**Requirement:**
Figure out how many lines in the records below hold the string "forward". That number alone is the answer.

(Items from a dataset)
[Start of Attachment]
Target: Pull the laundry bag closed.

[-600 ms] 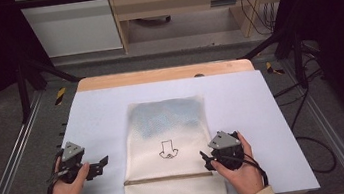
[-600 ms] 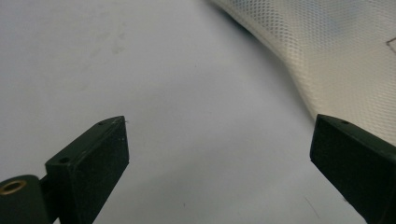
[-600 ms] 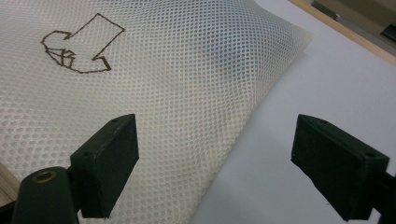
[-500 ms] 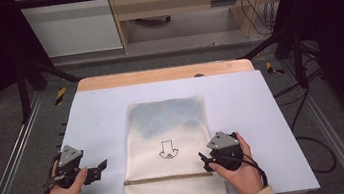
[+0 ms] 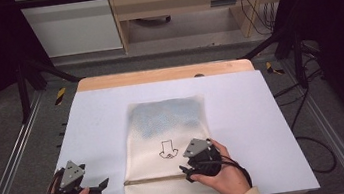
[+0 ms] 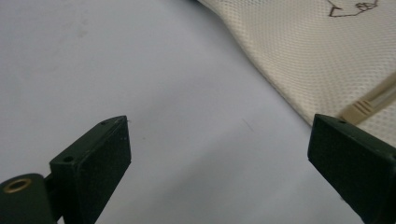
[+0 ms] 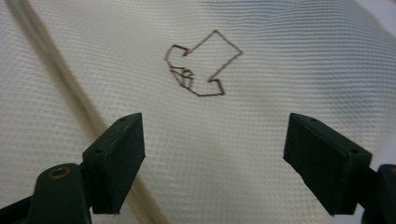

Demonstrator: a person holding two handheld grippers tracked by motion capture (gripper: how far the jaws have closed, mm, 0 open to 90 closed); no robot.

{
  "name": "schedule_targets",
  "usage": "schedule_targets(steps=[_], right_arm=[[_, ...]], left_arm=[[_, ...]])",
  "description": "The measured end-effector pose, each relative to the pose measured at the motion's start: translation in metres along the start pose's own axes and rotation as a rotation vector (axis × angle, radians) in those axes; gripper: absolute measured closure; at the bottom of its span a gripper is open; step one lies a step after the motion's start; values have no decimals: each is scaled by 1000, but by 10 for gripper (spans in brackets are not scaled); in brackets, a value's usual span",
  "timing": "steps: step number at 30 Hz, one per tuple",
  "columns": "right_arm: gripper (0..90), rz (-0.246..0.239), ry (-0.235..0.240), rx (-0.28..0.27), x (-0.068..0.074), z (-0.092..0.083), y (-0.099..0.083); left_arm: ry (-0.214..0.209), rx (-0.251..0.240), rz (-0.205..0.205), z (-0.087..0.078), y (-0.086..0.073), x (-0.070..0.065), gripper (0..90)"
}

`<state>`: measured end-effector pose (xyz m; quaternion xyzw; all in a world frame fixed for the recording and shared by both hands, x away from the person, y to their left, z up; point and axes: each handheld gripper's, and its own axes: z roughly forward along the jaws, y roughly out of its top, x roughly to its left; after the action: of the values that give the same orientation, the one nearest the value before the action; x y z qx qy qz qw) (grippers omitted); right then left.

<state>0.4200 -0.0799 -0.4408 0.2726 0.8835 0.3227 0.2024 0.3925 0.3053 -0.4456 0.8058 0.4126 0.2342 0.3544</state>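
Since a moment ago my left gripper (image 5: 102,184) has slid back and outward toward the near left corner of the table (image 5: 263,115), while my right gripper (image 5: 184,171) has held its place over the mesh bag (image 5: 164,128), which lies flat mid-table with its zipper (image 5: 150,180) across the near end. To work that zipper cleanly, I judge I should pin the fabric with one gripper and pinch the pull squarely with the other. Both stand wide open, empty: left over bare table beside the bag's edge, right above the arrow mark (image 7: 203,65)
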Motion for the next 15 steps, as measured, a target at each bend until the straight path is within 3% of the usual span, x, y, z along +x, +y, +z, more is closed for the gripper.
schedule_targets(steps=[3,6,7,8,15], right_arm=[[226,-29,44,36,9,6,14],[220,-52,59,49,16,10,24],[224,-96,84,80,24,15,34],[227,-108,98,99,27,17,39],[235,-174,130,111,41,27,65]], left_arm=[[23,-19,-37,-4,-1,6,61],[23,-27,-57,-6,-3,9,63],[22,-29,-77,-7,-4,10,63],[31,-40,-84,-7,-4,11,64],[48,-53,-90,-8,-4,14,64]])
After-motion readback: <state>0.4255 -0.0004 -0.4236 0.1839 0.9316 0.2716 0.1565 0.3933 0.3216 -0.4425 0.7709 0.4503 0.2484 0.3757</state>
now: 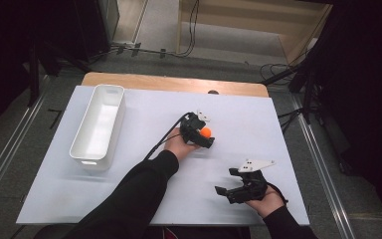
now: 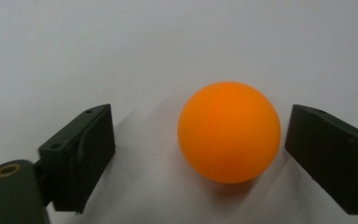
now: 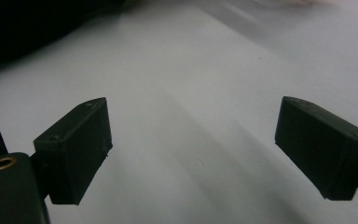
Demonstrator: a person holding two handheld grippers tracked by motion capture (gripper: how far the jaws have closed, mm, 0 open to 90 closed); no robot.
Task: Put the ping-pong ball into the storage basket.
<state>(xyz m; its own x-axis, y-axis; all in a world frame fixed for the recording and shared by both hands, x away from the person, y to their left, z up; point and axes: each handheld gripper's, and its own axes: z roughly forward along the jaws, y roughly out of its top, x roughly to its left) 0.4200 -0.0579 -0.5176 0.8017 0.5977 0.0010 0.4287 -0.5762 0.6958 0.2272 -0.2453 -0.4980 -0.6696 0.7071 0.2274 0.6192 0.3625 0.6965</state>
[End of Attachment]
**Response:**
2